There’s so much talk around here about value that I’ve been accused of being obsessed by it. I plead no contest.
Particularly in these stressed economic times in which we seem mired for the foreseeable future, the quest for value is a search that most of us pursue, in both our personal and professional lives, almost continually.
But what is value? Most of us realize it’s not the same as cost or price. It’s what you get for that cost — the ‘bang for the buck’. Economists would say it’s the benefit/cost ratio.
I like wine. One of my hobbies is discovering really good wines that sell for less than $10 — but taste like they’re worth several times that. To me, it wouldn’t be nearly as much fun discovering a great bottle for $100 — too easy — besides which my Scottish heritage would never stand for it.
I’ll never forget our trip to Languedoc-Roussillon in the south of France, where we got delicious local wines in the supermarket — for $2 a bottle. That cured me forever of wine price snobbery — but made me forever a wine value snob.
“Value” implies getting more (of something) for a given amount of money. A value investor is one who likes to buy low, then sell high. A value stock is one that seems underpriced relative to its fundamentals and earnings potential.
Value creation is the fundamental keystone of our competitive economy — and, for me, one of the genuine Mysteries of the Universe. One of the best things about business school was the opportunity to think and talk about value for two intense years — both in an abstract theoretical sense, and in an applied sense as it relates to producing value in live enterprise situations.
As an MBA, you learn not only not to take value for granted, but even to have a certain reverence for it — that value is transient, not to be treated carelessly — it can come and go. Much like other living organisms — products, business models, companies, even whole industries have life cycles — they are born, they grow, they thrive, they ebb, they die. The value life-cycle is an entirely natural process — even predictable, once you understand it.
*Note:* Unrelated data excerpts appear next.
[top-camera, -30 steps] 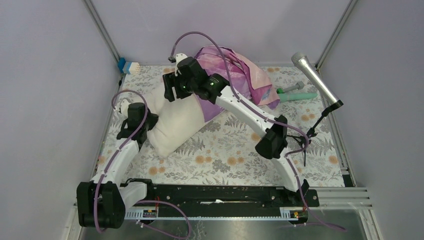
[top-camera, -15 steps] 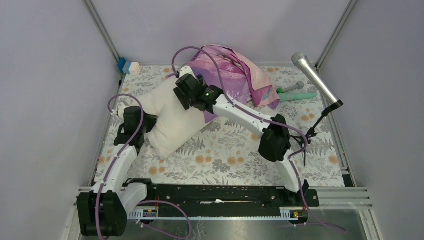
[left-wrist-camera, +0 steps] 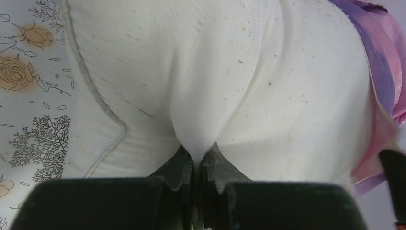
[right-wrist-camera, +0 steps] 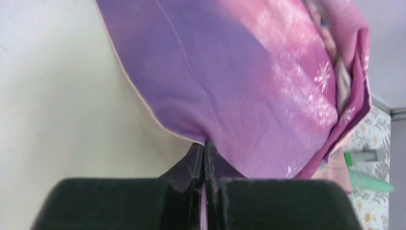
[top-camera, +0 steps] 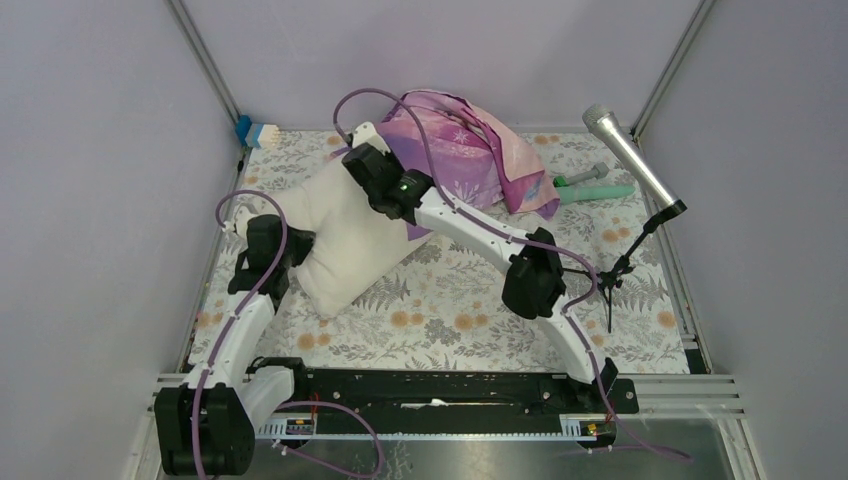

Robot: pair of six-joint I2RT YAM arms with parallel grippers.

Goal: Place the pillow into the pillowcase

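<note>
The cream pillow (top-camera: pixel 345 235) lies slanted on the left half of the floral cloth, its far end against the pink pillowcase (top-camera: pixel 470 155). My left gripper (top-camera: pixel 288 245) sits at the pillow's near-left side. In the left wrist view it (left-wrist-camera: pixel 197 152) is shut on a pinched fold of the pillow (left-wrist-camera: pixel 215 72), with the pillowcase (left-wrist-camera: pixel 383 62) showing at the right. My right gripper (top-camera: pixel 360 168) is over the pillow's far end. In the right wrist view it (right-wrist-camera: pixel 205 144) is shut on the hem of the pillowcase's purple lining (right-wrist-camera: pixel 249 86), and the pillow (right-wrist-camera: pixel 62 96) lies just left of it.
A microphone (top-camera: pixel 630 155) on a small tripod stands at the right. A green tool (top-camera: pixel 597 193) and a grey one (top-camera: pixel 588 174) lie beside the pillowcase at the back right. A blue and white brush (top-camera: pixel 257 132) sits in the back left corner. Walls enclose the floral cloth (top-camera: pixel 450 300).
My right gripper, open a second ago, has swung back over the pillow's far end and shut on the pillowcase hem. My left gripper has kept its grip on the pillow.
</note>
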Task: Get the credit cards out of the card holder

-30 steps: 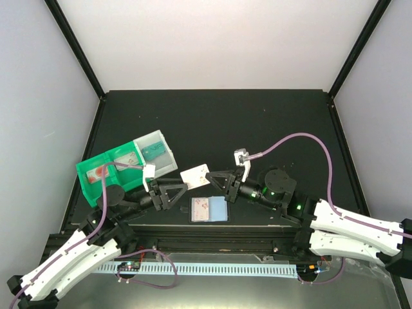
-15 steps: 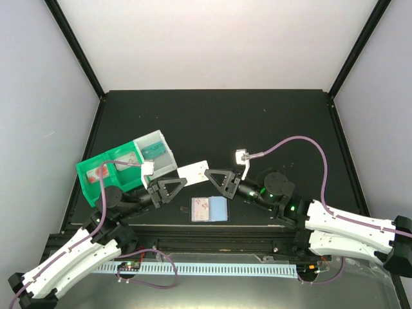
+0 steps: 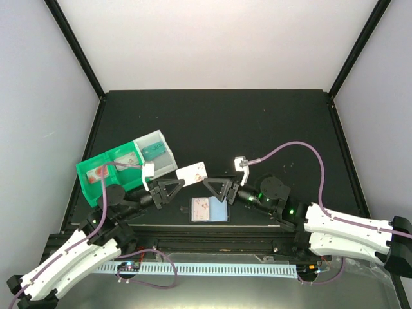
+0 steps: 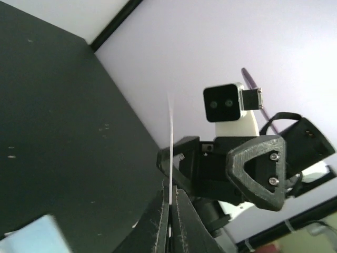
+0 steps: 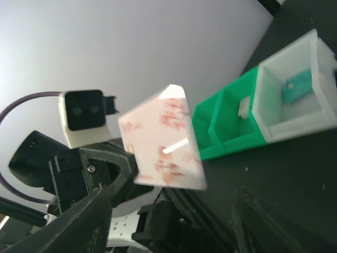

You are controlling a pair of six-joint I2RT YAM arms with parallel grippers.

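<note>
**A:** The left gripper (image 4: 170, 200) is holding one credit card (image 5: 163, 139) by its lower edge, jaws clenched on it. In the left wrist view the card is showing edge-on. The right gripper (image 5: 171, 197) is sitting just right of the card with its jaws spread wide, gripping nothing.

**B:** And the card holder?

**A:** The card holder (image 3: 209, 209) is lying open and flat at the near edge of the surface (image 3: 257, 122), below and between the two grippers. Its right panel is showing pale blue and its left panel pale with pink. I cannot tell whether a card is sitting in there.

**B:** How to carry out this step well?

**A:** My judgement is that the right arm should be backing away to the right before the left one swings, so the card corner is not clipping a finger. The grip is looking thin, so the move should be slow and the card kept low. The tray (image 3: 122, 166) is sitting far-left of the left gripper, which makes it a likely drop spot.
</note>
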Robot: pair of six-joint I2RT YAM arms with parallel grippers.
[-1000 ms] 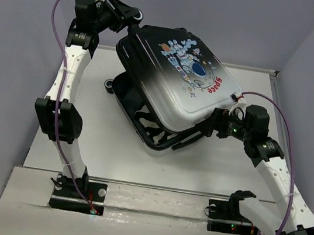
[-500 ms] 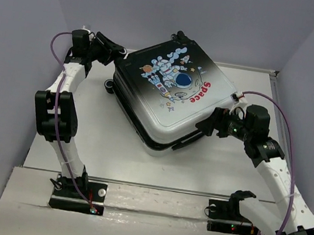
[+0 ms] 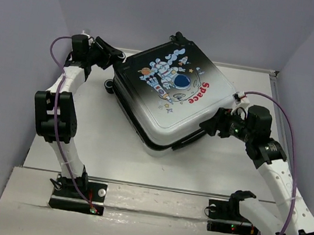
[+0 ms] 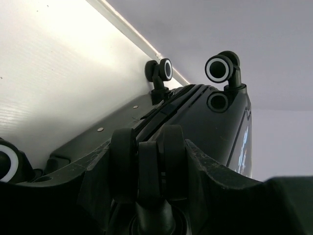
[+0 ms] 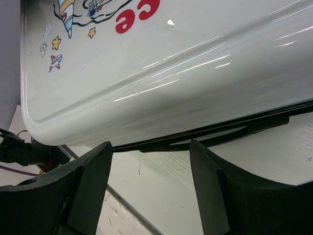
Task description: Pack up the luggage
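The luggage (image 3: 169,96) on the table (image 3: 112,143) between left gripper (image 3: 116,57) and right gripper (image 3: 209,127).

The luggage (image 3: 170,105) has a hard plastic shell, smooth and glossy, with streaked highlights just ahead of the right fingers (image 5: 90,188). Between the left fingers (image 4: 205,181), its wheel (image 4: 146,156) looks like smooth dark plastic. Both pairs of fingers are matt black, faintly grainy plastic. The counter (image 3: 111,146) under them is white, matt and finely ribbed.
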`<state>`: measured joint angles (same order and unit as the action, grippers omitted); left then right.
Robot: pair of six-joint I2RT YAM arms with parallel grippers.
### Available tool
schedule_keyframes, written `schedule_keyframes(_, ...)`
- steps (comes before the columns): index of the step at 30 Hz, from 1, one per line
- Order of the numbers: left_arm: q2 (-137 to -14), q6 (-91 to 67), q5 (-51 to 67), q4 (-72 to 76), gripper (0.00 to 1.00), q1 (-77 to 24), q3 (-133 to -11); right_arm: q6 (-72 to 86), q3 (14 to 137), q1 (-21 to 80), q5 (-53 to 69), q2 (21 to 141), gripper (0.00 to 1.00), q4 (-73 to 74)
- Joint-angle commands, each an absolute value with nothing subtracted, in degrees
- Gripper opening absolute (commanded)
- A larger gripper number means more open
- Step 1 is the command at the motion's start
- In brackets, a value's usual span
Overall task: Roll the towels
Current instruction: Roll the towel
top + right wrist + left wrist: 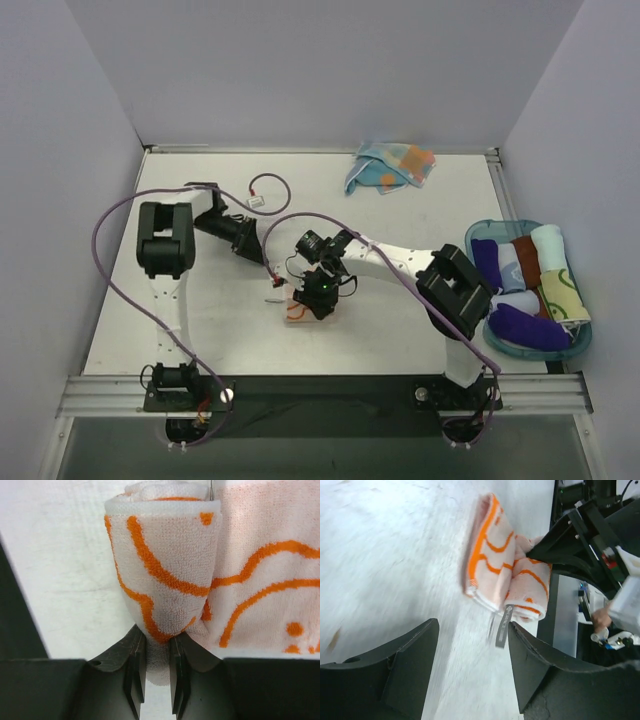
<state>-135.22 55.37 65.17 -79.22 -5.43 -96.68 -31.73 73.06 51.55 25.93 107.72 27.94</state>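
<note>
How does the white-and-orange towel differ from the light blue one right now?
The white-and-orange towel is partly rolled at the centre of the table; the light blue towel lies crumpled at the far edge. The right gripper pinches the white-and-orange towel; nothing touches the light blue towel. Both are printed cloths on the table.

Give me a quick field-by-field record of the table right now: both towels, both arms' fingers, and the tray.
white towel: table centre, partly rolled, orange print
right fingers: pinched on the white towel's rolled part
left fingers: open, holding nothing, white towel just ahead
blue towel: crumpled at the far edge, unrolled
tray: right side, holds rolled cloths
</note>
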Motion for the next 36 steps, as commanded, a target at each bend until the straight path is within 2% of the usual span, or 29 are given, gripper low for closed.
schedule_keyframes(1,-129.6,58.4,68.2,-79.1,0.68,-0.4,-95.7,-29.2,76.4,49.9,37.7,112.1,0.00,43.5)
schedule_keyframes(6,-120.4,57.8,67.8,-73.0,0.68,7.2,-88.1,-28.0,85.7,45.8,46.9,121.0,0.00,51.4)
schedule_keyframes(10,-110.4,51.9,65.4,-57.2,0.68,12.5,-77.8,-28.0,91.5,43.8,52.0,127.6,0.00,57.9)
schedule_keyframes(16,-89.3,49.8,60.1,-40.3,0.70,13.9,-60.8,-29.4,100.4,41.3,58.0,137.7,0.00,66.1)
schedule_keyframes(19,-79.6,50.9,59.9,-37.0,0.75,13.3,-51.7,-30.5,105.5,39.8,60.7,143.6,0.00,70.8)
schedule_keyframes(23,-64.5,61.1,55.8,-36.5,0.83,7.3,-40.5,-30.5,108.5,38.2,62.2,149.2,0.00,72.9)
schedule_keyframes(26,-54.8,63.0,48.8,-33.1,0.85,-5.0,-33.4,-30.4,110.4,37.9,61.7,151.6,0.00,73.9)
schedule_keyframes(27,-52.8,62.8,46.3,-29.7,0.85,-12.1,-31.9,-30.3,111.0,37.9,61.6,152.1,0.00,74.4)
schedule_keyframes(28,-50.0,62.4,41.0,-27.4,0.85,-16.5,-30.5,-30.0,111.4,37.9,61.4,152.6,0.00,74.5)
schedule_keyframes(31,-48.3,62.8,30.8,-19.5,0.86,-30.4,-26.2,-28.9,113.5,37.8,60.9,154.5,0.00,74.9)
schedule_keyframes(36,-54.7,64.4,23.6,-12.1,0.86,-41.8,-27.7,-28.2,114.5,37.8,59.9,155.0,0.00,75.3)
I’ve always been fascinated by the economics of information. More than a decade ago, I created the KVC model as a framework to measure and improve the value of information.
But lately it’s led us into even larger questions of value that have direct application in solving the challenges faced by our clients. For example, we’re now creating value proposition statements to be used in selling situations for a new service in the health care sector.
In the course of doing this kind of work, we’ve been forging a lexicon of value — much of which is scattered among our web sites and white papers. I thought it time to put them in one place — a sort of glossary of “value-speak”:
Value Map. Documents the connections between an entity’s financial statements (or other performance metrics) and the business environment factors that enhance or impede value creation. (See figure.)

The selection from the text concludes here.